Paleo Chicken and Celeriac Rice Casserole
- 1 large celeriac peeled, Blade D
- 2 boneless skinless chicken breasts
- salt and pepper
- 2 tablespoons extra virgin olive oil
- 1 large sweet onion diced
- 2 garlic cloves minced
- 8 ounces baby portobello mushrooms quartered
- 10 oz bag spinach
- 1 13.5oz can coconut milk (you can use lite, but it will be a bit more watery)
- 1 cup chicken broth low-sodium
- 3 large eggs
- ½ teaspoon nutmeg
- Preheat oven to 325°F.
- Place the celeriac noodles into a food processor and pulse until rice-like.
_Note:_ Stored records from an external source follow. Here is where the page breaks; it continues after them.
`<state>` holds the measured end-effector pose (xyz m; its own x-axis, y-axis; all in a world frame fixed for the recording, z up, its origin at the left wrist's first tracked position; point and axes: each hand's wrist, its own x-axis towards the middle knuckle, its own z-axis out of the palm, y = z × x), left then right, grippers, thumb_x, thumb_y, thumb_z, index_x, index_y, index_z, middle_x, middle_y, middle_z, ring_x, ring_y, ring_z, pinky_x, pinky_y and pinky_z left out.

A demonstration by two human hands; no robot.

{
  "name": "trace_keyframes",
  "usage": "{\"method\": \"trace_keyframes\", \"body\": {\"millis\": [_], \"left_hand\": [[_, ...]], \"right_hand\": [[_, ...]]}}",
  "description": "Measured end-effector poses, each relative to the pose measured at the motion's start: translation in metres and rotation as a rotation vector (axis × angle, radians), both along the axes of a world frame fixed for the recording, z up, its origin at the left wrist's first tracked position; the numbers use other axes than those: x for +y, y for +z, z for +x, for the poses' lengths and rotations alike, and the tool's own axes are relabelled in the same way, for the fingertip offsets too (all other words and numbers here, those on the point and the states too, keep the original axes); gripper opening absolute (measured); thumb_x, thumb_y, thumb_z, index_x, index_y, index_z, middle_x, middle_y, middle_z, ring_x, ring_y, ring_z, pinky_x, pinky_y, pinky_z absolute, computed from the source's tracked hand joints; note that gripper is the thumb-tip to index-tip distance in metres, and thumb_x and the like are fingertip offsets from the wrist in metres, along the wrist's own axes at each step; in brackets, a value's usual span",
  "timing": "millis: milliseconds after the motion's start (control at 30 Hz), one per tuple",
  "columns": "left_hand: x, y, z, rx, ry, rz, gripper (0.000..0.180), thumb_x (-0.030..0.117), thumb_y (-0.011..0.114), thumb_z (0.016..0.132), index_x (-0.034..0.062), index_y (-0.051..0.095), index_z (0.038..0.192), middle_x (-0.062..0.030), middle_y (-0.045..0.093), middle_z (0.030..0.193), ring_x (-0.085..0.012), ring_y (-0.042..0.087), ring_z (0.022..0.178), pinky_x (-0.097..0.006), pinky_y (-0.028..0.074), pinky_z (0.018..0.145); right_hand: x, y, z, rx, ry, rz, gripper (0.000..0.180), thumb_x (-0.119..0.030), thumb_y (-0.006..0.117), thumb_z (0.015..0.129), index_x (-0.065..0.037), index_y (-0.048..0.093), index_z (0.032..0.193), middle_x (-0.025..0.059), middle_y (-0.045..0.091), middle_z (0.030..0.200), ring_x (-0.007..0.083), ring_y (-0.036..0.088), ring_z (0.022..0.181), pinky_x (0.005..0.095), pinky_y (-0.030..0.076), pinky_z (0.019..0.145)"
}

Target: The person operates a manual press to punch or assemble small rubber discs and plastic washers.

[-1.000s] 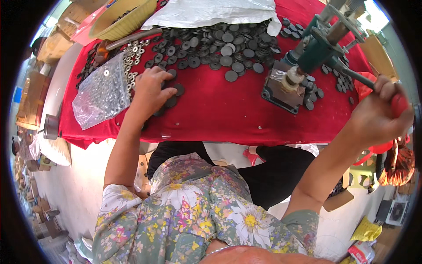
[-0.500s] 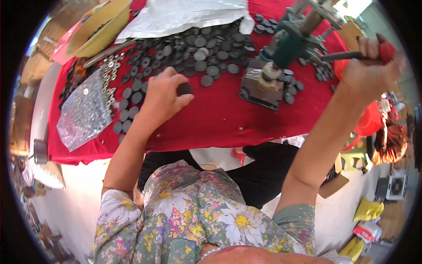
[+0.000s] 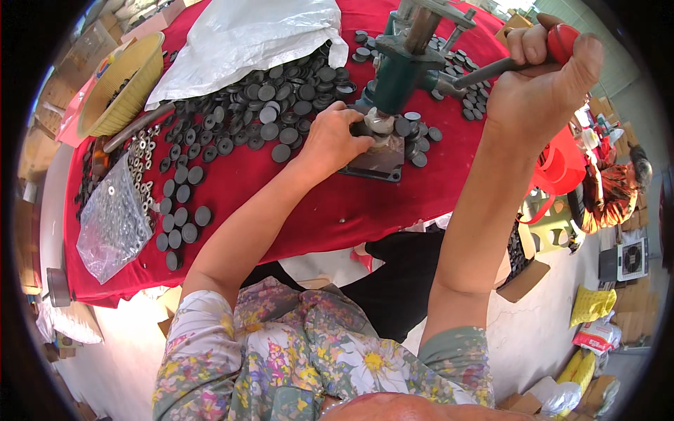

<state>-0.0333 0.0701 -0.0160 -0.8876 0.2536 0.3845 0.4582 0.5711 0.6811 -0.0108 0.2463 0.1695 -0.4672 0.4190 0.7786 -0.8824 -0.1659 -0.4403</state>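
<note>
My left hand point(image 3: 333, 142) is at the press base, its thumb and fingers closed on a black round cap point(image 3: 361, 129) beside the pale die point(image 3: 379, 124). Most of that cap is hidden by the fingers. The green hand press point(image 3: 399, 77) stands on a dark metal base plate point(image 3: 378, 165). High on the right, my right hand point(image 3: 537, 88) is wrapped round the red knob point(image 3: 562, 43) of the press lever point(image 3: 484, 72). A heap of black round caps point(image 3: 277, 95) spreads across the red cloth point(image 3: 309, 217), left of the press.
A white sack point(image 3: 246, 45) lies behind the heap. At the left are a yellow basket point(image 3: 130, 81), a clear bag of small metal parts point(image 3: 112, 228) and loose metal rings point(image 3: 142, 165). Another person point(image 3: 614, 186) is at the far right, near a red bucket point(image 3: 562, 165).
My left hand has moved right with the black round cap, from the open cloth to the press die. My right hand still grips the lever knob. The whole view has shifted.
</note>
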Motion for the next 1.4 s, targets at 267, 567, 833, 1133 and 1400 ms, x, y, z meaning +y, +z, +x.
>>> {"method": "trace_keyframes", "body": {"millis": [267, 567, 833, 1133, 1400], "left_hand": [[0.014, -0.004, -0.009, -0.033, 0.025, 0.054, 0.044, 0.026, 0.087, 0.063, 0.0027, 0.073, 0.098, -0.0114, 0.062, 0.091, -0.0307, 0.065, 0.086, -0.041, 0.050, 0.077], [0.005, -0.003, -0.008, -0.033, -0.038, 0.087, 0.047, 0.025, 0.086, 0.063, 0.0031, 0.072, 0.102, -0.0119, 0.063, 0.094, -0.0305, 0.065, 0.087, -0.040, 0.051, 0.080], [-0.140, 0.044, 0.071, -0.093, 0.049, -0.054, 0.049, 0.017, 0.083, 0.069, -0.0033, 0.066, 0.110, -0.0128, 0.064, 0.093, -0.0244, 0.063, 0.073, -0.035, 0.050, 0.065], [-0.241, 0.029, 0.164, -0.142, 0.402, -0.406, 0.042, 0.024, 0.083, 0.066, 0.0039, 0.070, 0.100, -0.0100, 0.059, 0.093, -0.0302, 0.058, 0.091, -0.042, 0.039, 0.087], [-0.209, 0.011, 0.150, 0.022, 0.380, -0.598, 0.046, 0.023, 0.084, 0.060, 0.0045, 0.068, 0.099, -0.0091, 0.058, 0.105, -0.0278, 0.054, 0.107, -0.042, 0.035, 0.094]], "right_hand": [[-0.002, 0.000, 0.001, -0.005, -0.018, 0.020, 0.044, -0.037, 0.056, 0.089, 0.007, 0.050, 0.085, 0.0025, 0.034, 0.063, 0.0127, 0.030, 0.059, 0.0303, 0.030, 0.058], [-0.005, -0.081, 0.055, 0.118, -0.169, 0.145, 0.048, -0.051, 0.054, 0.095, -0.003, 0.056, 0.103, 0.0104, 0.055, 0.077, 0.0225, 0.052, 0.072, 0.0403, 0.045, 0.076], [-0.003, -0.170, 0.088, 0.071, -0.362, 0.330, 0.043, -0.049, 0.058, 0.091, -0.007, 0.051, 0.090, 0.0149, 0.060, 0.079, 0.0334, 0.060, 0.091, 0.0494, 0.043, 0.093], [0.073, -0.043, 0.010, 0.064, 0.163, 0.256, 0.052, -0.045, 0.042, 0.094, 0.006, 0.055, 0.096, 0.0104, 0.045, 0.073, 0.0238, 0.044, 0.073, 0.0422, 0.039, 0.076], [0.012, -0.007, 0.014, -0.052, -0.123, 0.065, 0.045, -0.039, 0.047, 0.092, 0.006, 0.052, 0.092, 0.0062, 0.036, 0.069, 0.0176, 0.037, 0.065, 0.0356, 0.034, 0.065]]}}
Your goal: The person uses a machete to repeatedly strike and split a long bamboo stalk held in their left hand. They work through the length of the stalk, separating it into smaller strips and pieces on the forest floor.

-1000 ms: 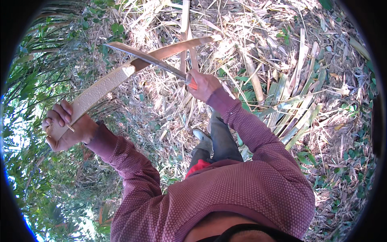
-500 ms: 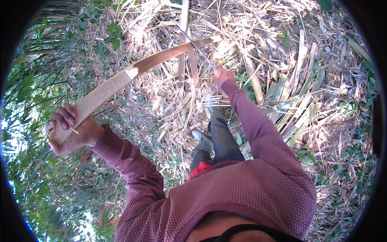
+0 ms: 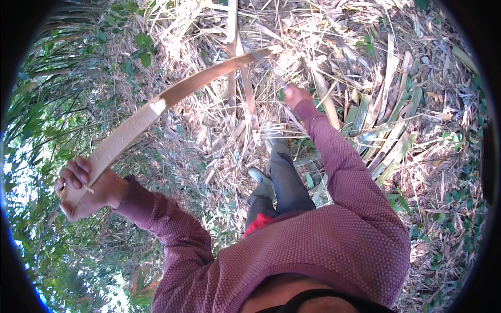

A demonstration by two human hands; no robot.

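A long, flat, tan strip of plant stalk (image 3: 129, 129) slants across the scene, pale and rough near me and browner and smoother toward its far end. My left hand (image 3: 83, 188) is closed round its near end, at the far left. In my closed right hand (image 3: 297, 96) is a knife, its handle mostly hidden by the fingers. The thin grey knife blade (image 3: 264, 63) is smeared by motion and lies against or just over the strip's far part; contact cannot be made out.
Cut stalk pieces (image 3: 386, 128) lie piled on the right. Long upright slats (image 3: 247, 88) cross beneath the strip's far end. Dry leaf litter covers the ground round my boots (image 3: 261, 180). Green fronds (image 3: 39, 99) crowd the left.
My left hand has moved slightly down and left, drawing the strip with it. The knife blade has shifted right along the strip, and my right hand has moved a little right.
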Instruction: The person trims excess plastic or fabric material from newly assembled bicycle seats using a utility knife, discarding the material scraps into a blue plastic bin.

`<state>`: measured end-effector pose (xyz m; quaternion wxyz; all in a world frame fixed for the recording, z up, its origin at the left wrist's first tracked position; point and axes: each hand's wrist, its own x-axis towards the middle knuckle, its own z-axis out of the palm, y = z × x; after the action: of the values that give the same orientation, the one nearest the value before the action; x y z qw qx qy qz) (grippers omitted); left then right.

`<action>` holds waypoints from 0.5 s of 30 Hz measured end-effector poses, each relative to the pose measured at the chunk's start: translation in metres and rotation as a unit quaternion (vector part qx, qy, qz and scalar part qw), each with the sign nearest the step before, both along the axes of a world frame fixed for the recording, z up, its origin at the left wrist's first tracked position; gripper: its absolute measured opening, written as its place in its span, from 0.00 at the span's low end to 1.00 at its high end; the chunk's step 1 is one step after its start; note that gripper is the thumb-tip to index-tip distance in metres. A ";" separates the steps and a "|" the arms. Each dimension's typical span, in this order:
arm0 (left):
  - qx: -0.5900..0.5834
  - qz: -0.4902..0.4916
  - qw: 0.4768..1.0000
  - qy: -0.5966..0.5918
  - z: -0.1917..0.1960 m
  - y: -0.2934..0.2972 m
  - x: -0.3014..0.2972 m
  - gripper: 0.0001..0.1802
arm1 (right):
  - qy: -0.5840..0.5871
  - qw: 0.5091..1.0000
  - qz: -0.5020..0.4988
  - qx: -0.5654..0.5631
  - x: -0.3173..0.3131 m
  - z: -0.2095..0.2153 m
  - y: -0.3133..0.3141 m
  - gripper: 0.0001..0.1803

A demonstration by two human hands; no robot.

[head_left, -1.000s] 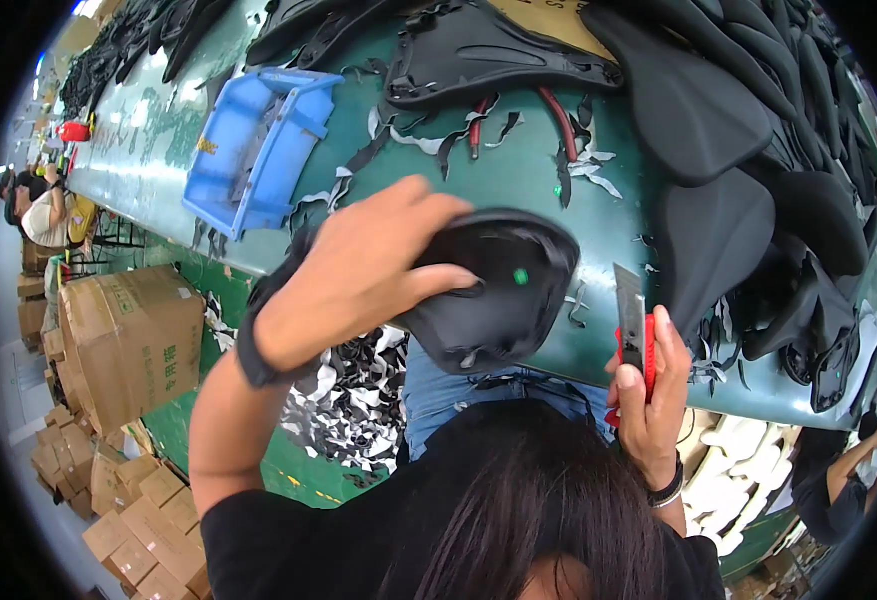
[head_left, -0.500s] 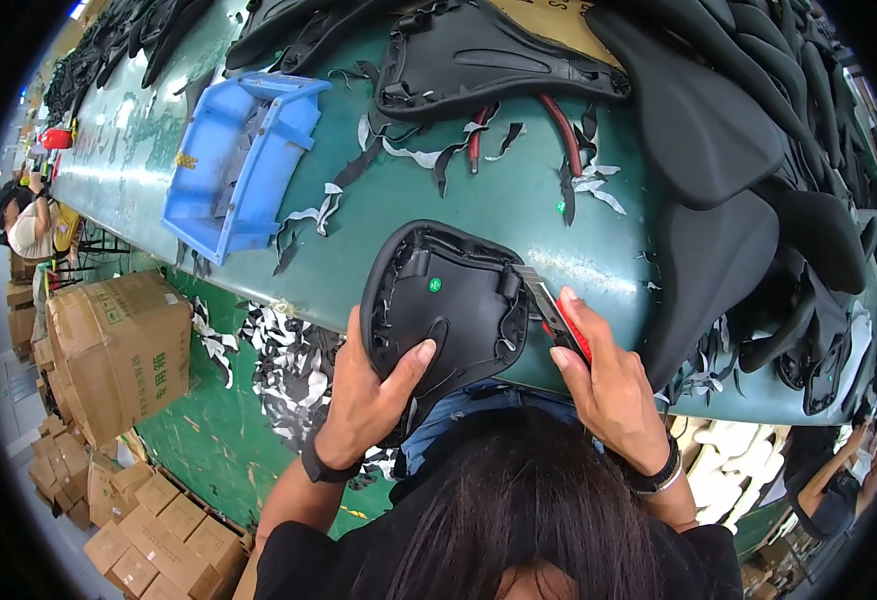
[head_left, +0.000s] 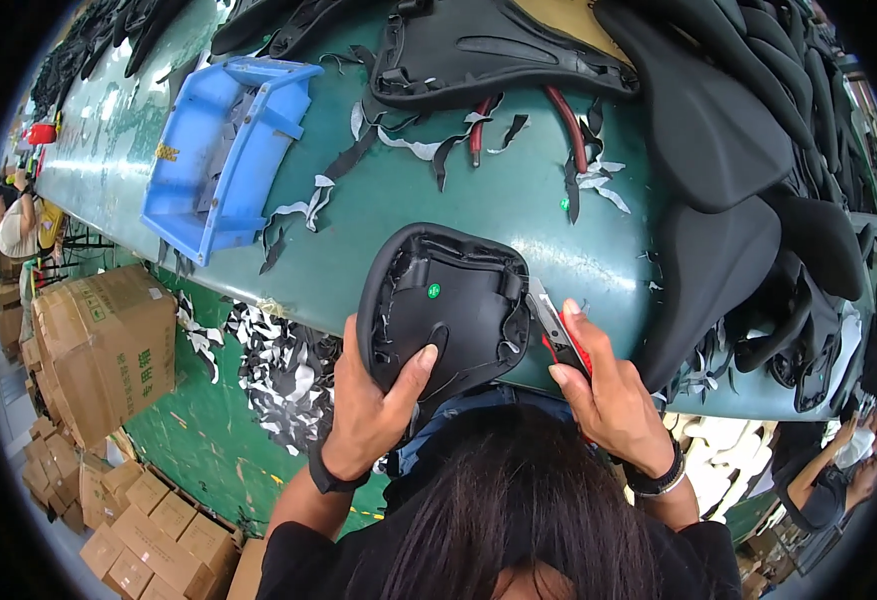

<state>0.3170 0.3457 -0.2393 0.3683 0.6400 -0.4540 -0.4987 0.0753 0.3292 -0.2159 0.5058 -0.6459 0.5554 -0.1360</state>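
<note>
My left hand [head_left: 373, 405] grips a black bicycle saddle [head_left: 463, 325] by its edge, thumb pressed on the underside. The saddle's underside faces up, with a small round green sticker and the cover folded in around the rim. In my right hand [head_left: 603, 390] is a red and black utility knife [head_left: 566, 335], its blade out. The blade lies along the saddle's right rim, near a short strap-like piece at the upper right corner. Whether the edge is cutting into the cover cannot be made out.
A blue plastic bin [head_left: 223, 165] with grey pieces stands at the left of the green table [head_left: 348, 260]. Black saddles [head_left: 703, 110] pile up at the right and back. Red-handled pliers [head_left: 566, 130] lie under one. Cut strips litter table and floor; cardboard boxes [head_left: 108, 350] stand left.
The knife blade has shifted slightly down along the saddle's right rim. The head view has moved a little, so the table and bin sit farther left. Both grips are the same.
</note>
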 end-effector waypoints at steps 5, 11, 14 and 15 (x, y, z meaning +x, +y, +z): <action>0.006 0.075 0.997 -0.003 0.007 0.015 -0.021 0.26 | -0.007 1.000 0.014 -0.019 -0.001 0.002 0.027 0.33; -0.063 0.077 0.993 -0.059 -0.002 0.032 -0.034 0.26 | -0.062 0.970 -0.219 0.082 -0.001 0.004 0.038 0.38; -0.135 0.041 0.983 -0.116 -0.004 0.036 -0.037 0.24 | -0.102 0.955 -0.200 -0.195 0.032 -0.015 -0.001 0.42; -0.204 0.024 0.963 -0.175 -0.006 0.034 -0.036 0.23 | -0.042 0.969 -0.172 -0.173 0.042 -0.014 -0.012 0.43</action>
<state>0.2812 0.3796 -0.2448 0.4175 0.6392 -0.5882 -0.2667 0.1172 0.3174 -0.2296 0.3782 -0.6120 0.6045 -0.3420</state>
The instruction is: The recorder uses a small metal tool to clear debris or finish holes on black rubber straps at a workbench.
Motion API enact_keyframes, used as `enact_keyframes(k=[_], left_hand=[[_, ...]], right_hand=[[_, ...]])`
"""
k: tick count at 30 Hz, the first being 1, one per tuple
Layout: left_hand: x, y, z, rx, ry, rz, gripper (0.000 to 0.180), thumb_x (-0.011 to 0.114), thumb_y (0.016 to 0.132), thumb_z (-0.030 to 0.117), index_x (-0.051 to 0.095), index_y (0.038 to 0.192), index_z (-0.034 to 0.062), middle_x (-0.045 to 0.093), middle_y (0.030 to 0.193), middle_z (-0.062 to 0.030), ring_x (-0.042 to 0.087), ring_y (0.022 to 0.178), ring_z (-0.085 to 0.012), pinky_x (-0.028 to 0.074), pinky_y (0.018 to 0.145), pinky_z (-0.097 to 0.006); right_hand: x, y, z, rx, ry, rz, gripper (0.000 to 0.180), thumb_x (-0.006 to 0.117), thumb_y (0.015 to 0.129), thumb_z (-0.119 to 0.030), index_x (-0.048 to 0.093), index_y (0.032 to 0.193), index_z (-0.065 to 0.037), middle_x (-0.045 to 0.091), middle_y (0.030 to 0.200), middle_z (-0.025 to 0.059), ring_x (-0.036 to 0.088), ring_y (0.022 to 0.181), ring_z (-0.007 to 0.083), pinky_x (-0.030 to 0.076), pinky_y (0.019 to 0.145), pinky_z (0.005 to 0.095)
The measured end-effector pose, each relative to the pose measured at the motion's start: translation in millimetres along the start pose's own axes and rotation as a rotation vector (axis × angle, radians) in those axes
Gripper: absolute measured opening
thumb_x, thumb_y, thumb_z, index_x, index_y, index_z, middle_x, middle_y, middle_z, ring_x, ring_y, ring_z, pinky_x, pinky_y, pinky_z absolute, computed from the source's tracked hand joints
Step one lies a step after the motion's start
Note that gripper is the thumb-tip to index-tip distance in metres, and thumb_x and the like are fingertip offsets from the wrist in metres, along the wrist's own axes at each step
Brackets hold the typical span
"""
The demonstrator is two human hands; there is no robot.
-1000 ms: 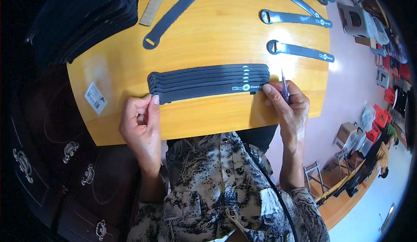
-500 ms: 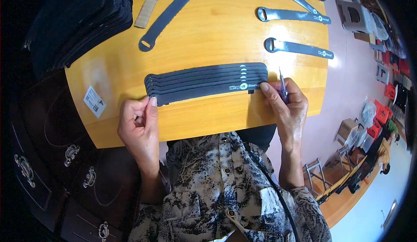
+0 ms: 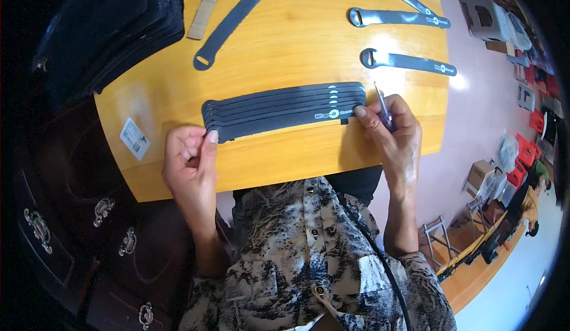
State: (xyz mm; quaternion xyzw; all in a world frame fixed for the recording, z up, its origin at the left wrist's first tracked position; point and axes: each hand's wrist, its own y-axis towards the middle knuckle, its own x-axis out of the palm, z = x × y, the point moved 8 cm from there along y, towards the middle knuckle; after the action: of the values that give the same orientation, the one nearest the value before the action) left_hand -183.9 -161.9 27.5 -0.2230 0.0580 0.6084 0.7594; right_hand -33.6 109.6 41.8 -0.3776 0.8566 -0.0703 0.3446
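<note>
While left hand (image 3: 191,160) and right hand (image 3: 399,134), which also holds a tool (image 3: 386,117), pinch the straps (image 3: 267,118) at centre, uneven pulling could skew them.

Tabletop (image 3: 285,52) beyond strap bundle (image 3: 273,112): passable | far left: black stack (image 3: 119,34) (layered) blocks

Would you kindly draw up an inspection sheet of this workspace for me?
Surface: yellow wood table, glare at upper right.
Things in hand: fanned stack of black straps; slim purple tool.
Clutter: loose straps, cardboard strip, white label, black pile.
Hands: left hand pinches the stack's near left corner; right hand holds the tool, thumb at the stack's right end.
Cables: black cord down the shirt; none seen on the table.
Surroundings: dark drawers at left; stools, a box and people at right.
</note>
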Motion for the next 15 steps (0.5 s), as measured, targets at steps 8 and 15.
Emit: enact_keyframes(k=[8, 15], left_hand=[[5.0, 10.0, -11.9, -0.106, 0.011, -0.168, 0.009, 0.064, 0.088, 0.004, 0.056, 0.09, 0.0043, 0.051, 0.067, 0.004, 0.042, 0.055, 0.0002, 0.036, 0.041, -0.018], [-11.5, -25.4, 19.5, 0.58, 0.327, 0.137, 0.029, 0.06, 0.089, 0.008, 0.059, 0.118, 0.0041, 0.059, 0.117, -0.0166, 0.053, 0.112, -0.0313, 0.041, 0.098, -0.039]], right_hand=[[3.0, 15.9, 6.9, 0.015, 0.157, -0.121, 0.016, 0.072, 0.085, -0.01, 0.057, 0.082, -0.003, 0.051, 0.064, -0.0034, 0.046, 0.056, 0.0036, 0.038, 0.05, 0.0193], [2.1, -4.6, -21.4, -0.125, 0.004, -0.037, 0.021, 0.069, 0.088, -0.019, 0.061, 0.08, -0.001, 0.049, 0.061, -0.0043, 0.042, 0.058, 0.0052, 0.034, 0.051, 0.0229]])
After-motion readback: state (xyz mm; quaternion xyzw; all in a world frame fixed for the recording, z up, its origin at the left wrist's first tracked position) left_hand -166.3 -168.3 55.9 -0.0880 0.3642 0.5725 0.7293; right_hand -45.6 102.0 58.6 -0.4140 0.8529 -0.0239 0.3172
Add the celeriac rice to the bottom of a baking dish.
- Season the chicken breasts generously with salt and pepper.
- Heat half the olive oil in a large skillet over medium-high heat.
- Add the chicken and sauté until cooked through, about 7 to 8 minutes per side. The chicken is done when juices run clear and it's no longer pink on the inside.
- Transfer the chicken to a cutting board to cool. Use two forks, shred into bite-sized pieces. Add the chicken to the baking dish with the celeriac rice.
- In the same skillet used to cook the chicken, heat the remaining olive oil.
- Add the onion and sauté until translucent, 3-5 minutes. Add garlic, stir, and let cook for 1 minute or until fragrant. Add the mushrooms and sauté until mostly wilted, about 5 minutes. Add the spinach in batches and cook until wilted, about 3 minutes. Season the mixture with salt and pepper and transfer to the baking dish.
- Whisk together the chicken broth, coconut milk, eggs, nutmeg and salt and pepper.
- Toss the contents of the baking dish together to mix. Then, pour the mixture over the chicken and vegetables.
- Bake for 45 to 50 minutes or until the egg mixture is set and a toothpick comes out clean.
- Remove from oven and let cool for 5 minutes before serving.